#### YOUR ASSIGNMENT:
Before you return the lines below, strip out any images and keep every word as written.

#### GIVEN INFORMATION:

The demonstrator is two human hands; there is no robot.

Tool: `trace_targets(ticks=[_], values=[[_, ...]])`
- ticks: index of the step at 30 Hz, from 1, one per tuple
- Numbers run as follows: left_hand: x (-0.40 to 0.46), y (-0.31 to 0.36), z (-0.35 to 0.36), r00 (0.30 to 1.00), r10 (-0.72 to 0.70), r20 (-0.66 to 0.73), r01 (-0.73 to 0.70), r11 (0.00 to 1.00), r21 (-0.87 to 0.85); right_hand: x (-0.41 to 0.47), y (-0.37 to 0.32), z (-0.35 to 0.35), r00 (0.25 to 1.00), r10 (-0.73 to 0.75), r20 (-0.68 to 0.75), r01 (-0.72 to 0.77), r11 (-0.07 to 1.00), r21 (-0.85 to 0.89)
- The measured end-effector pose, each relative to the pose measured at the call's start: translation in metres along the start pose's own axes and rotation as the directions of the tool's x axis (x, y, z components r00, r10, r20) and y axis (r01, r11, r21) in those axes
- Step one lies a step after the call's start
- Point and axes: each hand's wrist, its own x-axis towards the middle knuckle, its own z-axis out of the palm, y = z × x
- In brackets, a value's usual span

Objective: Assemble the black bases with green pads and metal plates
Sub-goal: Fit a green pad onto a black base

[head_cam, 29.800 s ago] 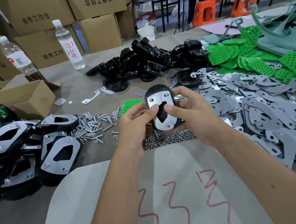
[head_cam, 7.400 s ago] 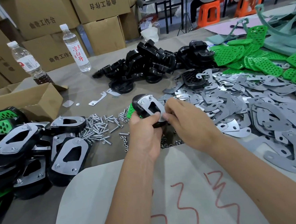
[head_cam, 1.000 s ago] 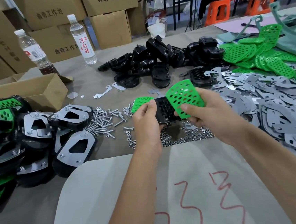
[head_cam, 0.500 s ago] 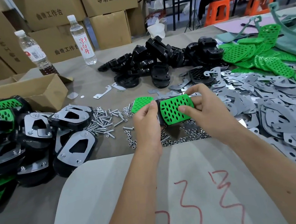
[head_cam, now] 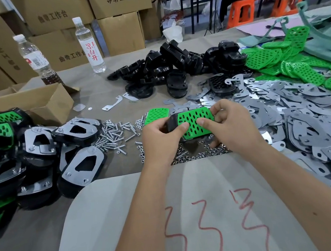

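Now seating a green pad [head_cam: 194, 123] onto a black base [head_cam: 171, 122], held above the table's loose nuts.
Left hand [head_cam: 159, 138] and right hand [head_cam: 231, 123] grip it, thumbs pressing; next probably a metal plate [head_cam: 302, 132].

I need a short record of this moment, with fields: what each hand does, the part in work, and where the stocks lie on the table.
left hand: holds black base, thumb on green pad
right hand: holds the pad's right end, thumb pressing on it
pad: lies on top of the base
screws: left of the hands
metal plates: heap at right
finished units: pile at left
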Motion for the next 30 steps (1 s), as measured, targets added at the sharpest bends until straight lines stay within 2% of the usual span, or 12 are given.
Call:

#### PROBLEM SOLUTION:
The demonstrator is two human hands; there is no robot.

Tool: `trace_targets(ticks=[_], values=[[_, ...]])`
- ticks: index of the step at 30 Hz, from 1, one per tuple
- Numbers run as follows: left_hand: x (-0.40 to 0.46), y (-0.31 to 0.36), z (-0.35 to 0.36), r00 (0.30 to 1.00), r10 (-0.72 to 0.70), r20 (-0.66 to 0.73), r01 (-0.73 to 0.70), r11 (0.00 to 1.00), r21 (-0.87 to 0.85); right_hand: x (-0.41 to 0.47), y (-0.37 to 0.32), z (-0.35 to 0.35), r00 (0.25 to 1.00), r10 (-0.73 to 0.75), r20 (-0.68 to 0.75), r01 (-0.72 to 0.77), r11 (-0.07 to 1.00), r21 (-0.85 to 0.89)
- The measured end-effector pose, each relative to the pose measured at the call's start: translation in metres along the start pose's own axes and rotation as the directions of the tool's x axis (x, y, z components r00, r10, r20) and y axis (r01, r11, r21) in those axes
- Step one lies a step after the call's start
- Point and axes: each hand's wrist, its own x-axis towards the middle knuckle, its own z-axis out of the palm, y = z × x
- In brackets, a value's usual span

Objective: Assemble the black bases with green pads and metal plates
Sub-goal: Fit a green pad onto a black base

[head_cam, 29.800 s ago] 
[head_cam, 7.400 s ago] 
[head_cam, 1.000 s ago] 
[head_cam, 0.500 s ago] 
[head_cam, now] 

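Now seating a green pad [head_cam: 194, 123] onto a black base [head_cam: 171, 122], held above the table's loose nuts.
Left hand [head_cam: 159, 138] and right hand [head_cam: 231, 123] grip it, thumbs pressing; next probably a metal plate [head_cam: 302, 132].

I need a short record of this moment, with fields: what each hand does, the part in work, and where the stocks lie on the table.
left hand: holds black base, thumb on green pad
right hand: holds the pad's right end, thumb pressing on it
pad: lies on top of the base
screws: left of the hands
metal plates: heap at right
finished units: pile at left
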Motion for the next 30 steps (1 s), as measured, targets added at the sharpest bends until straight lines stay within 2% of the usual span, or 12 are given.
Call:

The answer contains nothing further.